All perfectly straightforward for evolutionary biology and fully consistent with the human evolutionary story, but how does this fit in with creationism and religious notions of original sin?

This depends entirely on the notion that not only were humans specially created but that we share a single ancestral couple who committed this original sin. Even allowing for the creativity of those who accept evolution theory but still like to believe they've inherited a sin and need to be 'saved' by a magic friend, the knowledge that we interbreed is a bit of a problem.

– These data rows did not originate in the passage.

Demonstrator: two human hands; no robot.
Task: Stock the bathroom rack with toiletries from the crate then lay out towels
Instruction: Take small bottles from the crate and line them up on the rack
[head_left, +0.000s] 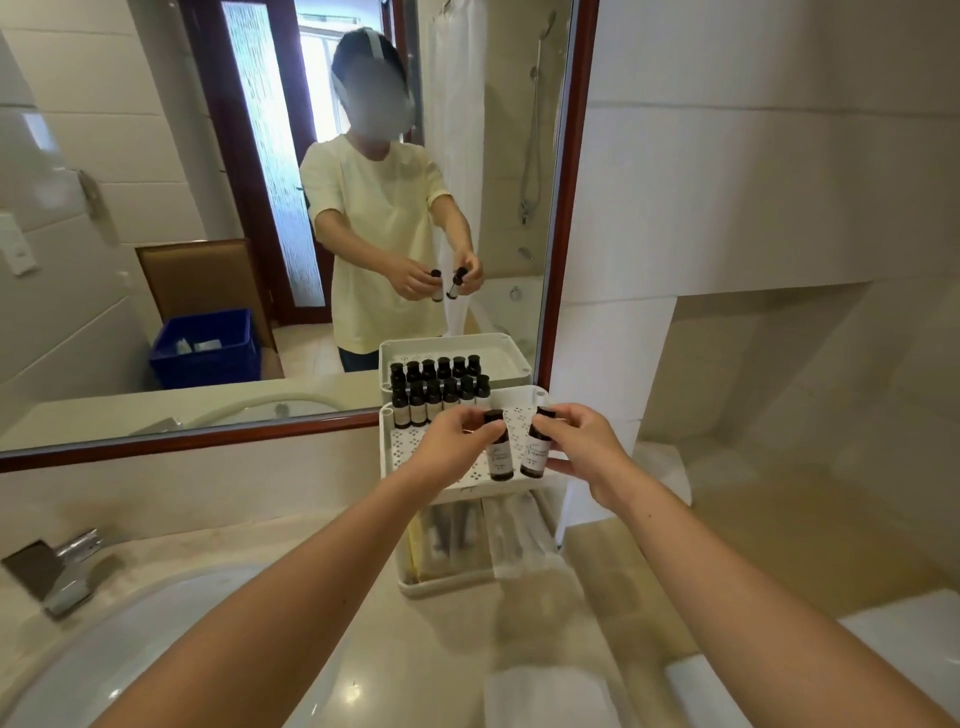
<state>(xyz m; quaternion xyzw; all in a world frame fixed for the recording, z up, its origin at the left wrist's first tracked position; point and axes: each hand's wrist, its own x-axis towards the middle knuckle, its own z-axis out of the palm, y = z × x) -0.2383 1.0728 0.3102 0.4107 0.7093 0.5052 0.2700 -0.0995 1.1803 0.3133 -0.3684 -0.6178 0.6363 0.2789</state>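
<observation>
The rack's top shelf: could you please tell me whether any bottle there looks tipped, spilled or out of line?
Nothing stands out. The shelved bottles stand upright in a tidy row at the back of the top shelf; no spill shows. Only the bottle in the right hand tilts, being held.

A white two-tier rack (410, 449) is set on the counter (623, 587). Dark, white-labelled bottles (434, 402) are lined upright along the back of its perforated top tray. Above the tray's front, the left bottle (498, 460) is pinched upright by the left hand (452, 447), and the right bottle (536, 452) is pinched slightly tilted by the right hand (582, 447).
</observation>
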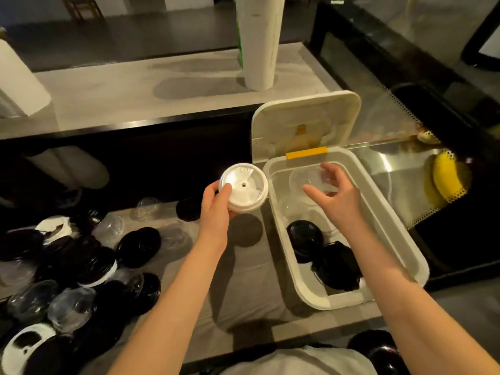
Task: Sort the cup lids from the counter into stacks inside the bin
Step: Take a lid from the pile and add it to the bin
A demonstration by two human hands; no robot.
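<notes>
My left hand point(216, 209) grips a stack of white cup lids point(244, 186) just left of the white bin point(400, 239). Over the bin's far end, my right hand point(334, 196) holds a clear dome lid point(307, 180) with spread fingers. Two stacks of black lids point(304, 238) point(336, 266) sit in the bin's near half. A heap of black, clear and white lids point(81, 261) covers the counter at the left.
The bin's hinged cover point(305, 125) stands open behind it with a yellow latch point(307, 152). A paper towel roll point(259, 41) stands on the raised ledge. A yellow banana-shaped object point(446, 180) lies to the right. Bare counter point(243, 280) lies between my arms.
</notes>
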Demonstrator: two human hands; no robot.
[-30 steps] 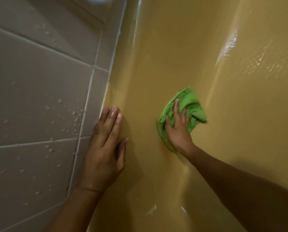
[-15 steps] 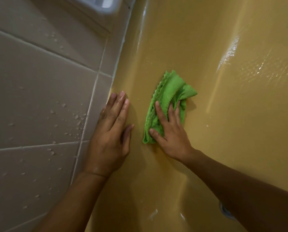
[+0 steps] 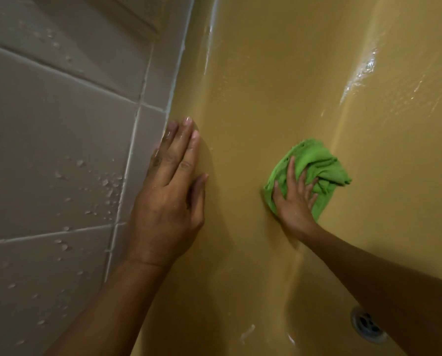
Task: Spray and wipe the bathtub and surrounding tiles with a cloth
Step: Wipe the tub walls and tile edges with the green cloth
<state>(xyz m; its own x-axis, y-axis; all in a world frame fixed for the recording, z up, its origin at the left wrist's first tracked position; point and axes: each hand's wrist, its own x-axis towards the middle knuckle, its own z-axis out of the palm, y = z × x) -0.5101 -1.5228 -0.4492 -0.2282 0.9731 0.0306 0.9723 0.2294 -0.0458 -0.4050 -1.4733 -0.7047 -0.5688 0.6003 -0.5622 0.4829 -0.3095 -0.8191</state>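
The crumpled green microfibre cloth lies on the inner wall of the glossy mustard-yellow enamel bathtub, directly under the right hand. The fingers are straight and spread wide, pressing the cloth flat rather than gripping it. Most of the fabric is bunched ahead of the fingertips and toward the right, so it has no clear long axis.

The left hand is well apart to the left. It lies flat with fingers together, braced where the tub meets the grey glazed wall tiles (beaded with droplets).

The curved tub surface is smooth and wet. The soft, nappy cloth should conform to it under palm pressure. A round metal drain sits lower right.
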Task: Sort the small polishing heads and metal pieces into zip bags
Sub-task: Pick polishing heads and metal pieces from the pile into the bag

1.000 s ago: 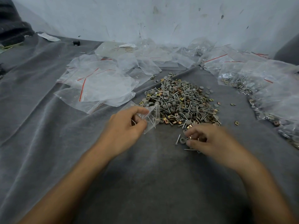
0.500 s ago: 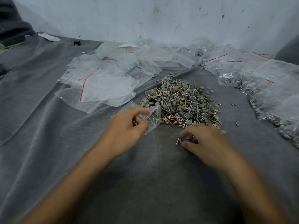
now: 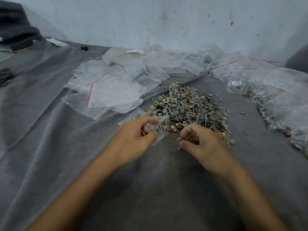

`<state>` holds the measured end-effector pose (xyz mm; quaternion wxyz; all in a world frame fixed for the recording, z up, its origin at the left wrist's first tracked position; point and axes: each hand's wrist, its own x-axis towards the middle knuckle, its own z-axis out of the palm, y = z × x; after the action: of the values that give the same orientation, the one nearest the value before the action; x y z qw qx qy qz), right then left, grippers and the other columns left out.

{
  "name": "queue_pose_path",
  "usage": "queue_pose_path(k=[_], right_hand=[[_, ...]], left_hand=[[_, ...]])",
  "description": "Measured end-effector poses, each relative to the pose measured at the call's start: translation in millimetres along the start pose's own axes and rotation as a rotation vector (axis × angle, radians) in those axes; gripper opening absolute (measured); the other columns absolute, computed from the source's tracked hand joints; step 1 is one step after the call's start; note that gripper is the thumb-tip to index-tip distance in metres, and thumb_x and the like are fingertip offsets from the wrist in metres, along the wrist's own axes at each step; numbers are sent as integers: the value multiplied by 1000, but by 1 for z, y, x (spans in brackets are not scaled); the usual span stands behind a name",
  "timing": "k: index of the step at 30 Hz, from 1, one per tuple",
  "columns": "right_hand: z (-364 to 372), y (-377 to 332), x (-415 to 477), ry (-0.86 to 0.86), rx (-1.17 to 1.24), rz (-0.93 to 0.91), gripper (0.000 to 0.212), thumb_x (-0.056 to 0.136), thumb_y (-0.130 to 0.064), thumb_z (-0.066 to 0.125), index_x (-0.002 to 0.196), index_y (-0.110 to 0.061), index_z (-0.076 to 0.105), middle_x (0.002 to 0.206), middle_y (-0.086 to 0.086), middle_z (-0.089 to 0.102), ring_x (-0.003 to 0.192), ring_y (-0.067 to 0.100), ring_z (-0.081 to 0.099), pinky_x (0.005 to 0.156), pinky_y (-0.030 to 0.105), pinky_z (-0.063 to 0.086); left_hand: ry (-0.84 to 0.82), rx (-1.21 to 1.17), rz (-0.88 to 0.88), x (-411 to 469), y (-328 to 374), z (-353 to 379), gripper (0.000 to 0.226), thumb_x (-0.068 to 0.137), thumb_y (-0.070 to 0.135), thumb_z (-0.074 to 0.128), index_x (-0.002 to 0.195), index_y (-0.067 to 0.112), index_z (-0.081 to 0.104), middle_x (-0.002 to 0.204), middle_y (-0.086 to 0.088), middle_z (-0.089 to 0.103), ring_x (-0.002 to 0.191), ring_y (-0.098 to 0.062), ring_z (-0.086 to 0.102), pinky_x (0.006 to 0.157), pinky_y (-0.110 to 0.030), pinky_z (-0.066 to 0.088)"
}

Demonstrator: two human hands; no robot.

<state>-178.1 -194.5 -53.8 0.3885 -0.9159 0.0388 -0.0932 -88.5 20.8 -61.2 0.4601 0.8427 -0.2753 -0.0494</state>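
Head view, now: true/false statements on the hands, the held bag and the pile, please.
1. The left hand grips a small zip bag. True.
2. The right hand lies flat on the cloth. False: its fingers pinch a grey polishing head at the near edge of the pile.
3. The pile sits in a metal tray. False: it lies directly on the grey cloth.
4. Empty zip bags lie left of the pile. True.
5. The bags on the right are empty. False: they hold parts.
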Motion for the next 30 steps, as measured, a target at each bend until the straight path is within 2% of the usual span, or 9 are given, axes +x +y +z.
queue_pose_path(k=[3, 5, 9, 11, 13, 16, 21, 26, 30], right_hand=[[9, -10, 3, 33, 154, -16, 17, 87, -16, 78, 87, -28, 65, 85, -14, 67, 73, 5, 63, 65, 14, 49], [18, -13, 5, 14, 141, -9, 18, 87, -15, 78, 86, -28, 65, 83, -13, 68, 74, 4, 63, 66, 14, 49], [32, -13, 8, -43, -12, 34, 16, 87, -21, 78, 87, -30, 64, 82, -12, 66, 79, 2, 62, 71, 19, 51], [35, -12, 9, -33, -14, 36, 16, 88, -21, 77, 87, -30, 64, 83, -13, 66, 80, 1, 62, 71, 18, 51], [36, -12, 10, -7, 4, 33, 15, 88, -21, 77, 86, -31, 65, 82, -13, 66, 80, 0, 62, 70, 17, 51], [38, -11, 11, 12, 4, 38, 14, 88, -24, 77, 85, -32, 66, 81, -13, 67, 80, -1, 62, 70, 17, 51], [40, -12, 13, 25, 57, 32, 18, 86, -20, 77, 80, -32, 66, 79, -18, 68, 78, -2, 62, 70, 14, 49], [44, -11, 15, 9, 81, 62, 13, 85, -21, 77, 82, -30, 67, 78, -12, 69, 76, 1, 64, 70, 22, 53], [43, -9, 16, 3, 115, 85, 15, 85, -18, 76, 81, -30, 68, 82, -20, 69, 73, 3, 64, 67, 29, 57]], left_hand=[[-40, -6, 4, 0, 4, 0, 26, 93, 32, 67, 119, 34, 65, 74, 15, 67, 67, -1, 60, 72, -33, 50], [-28, 1, 2, -2, 5, -6, 28, 94, 27, 69, 121, 33, 65, 74, 13, 68, 66, -1, 59, 70, -28, 47], [140, 122, -16, -18, 0, -35, 13, 94, 29, 63, 104, 38, 68, 82, 15, 68, 73, -4, 63, 66, -14, 44], [176, 228, -37, -28, -1, -42, 8, 93, 34, 61, 96, 36, 68, 83, 20, 66, 78, -1, 62, 65, -12, 43], [154, 283, -44, -32, 1, -37, 6, 92, 34, 62, 92, 34, 68, 78, 19, 66, 75, -1, 61, 65, -15, 44], [52, 341, -52, -36, 6, -18, 5, 94, 35, 62, 95, 32, 66, 78, 16, 65, 75, -5, 60, 76, -34, 51], [-29, 445, -22, -44, 7, 10, 19, 92, 51, 53, 94, 32, 54, 85, 16, 63, 87, -11, 63, 78, -35, 50], [40, 499, -43, -42, 7, 22, 44, 90, 70, 41, 79, 28, 45, 70, 11, 57, 74, -11, 58, 67, -35, 49], [35, 613, -64, -35, 7, 28, 45, 93, 67, 38, 71, 27, 38, 67, 9, 52, 74, -20, 61, 60, -34, 40]])
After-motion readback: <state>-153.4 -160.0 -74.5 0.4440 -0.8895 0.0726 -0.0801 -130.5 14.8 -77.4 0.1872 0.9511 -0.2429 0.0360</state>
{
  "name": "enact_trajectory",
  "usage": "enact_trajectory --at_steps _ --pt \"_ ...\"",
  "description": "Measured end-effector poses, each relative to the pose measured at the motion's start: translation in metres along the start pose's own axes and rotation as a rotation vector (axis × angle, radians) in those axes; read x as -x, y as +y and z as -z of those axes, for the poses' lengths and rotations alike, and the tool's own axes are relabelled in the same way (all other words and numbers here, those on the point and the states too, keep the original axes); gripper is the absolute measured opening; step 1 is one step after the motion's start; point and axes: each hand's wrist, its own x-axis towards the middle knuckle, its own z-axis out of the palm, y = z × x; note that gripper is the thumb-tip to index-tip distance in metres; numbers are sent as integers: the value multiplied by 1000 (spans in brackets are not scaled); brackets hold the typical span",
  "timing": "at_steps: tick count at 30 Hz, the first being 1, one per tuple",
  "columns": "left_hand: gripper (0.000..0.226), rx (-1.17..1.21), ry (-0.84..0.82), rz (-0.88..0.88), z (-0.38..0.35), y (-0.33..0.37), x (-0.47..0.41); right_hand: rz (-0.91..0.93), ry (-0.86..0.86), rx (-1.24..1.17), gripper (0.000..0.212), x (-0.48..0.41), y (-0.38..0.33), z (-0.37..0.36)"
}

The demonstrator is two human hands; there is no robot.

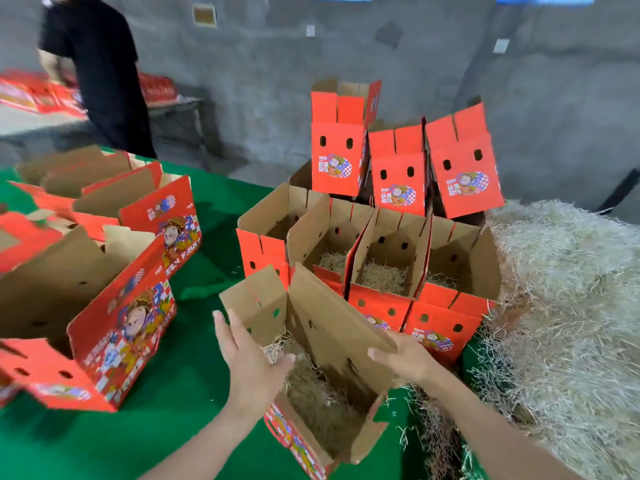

Did Neanderthals inherit original sin from way back in our past - which would mean H. erectus and/or H. habilis needing forgiveness and redemption and needing to accept Jesus to be saved. If not, and if there was not a single ancestral couple when did this sin enter modern humans, and did the hybrids between modern humans and Neanderthals (and Denisovans, incidentally) inherit half the sin or all of it? Why should a Neanderthal's descendants need to be forgiven for something another species did, allegedly?

So many questions and so few answers. It's hard to imagine the mental gymnastics scientifically educated believers need to perform to ride two intellectual horses in different directions simultaneously.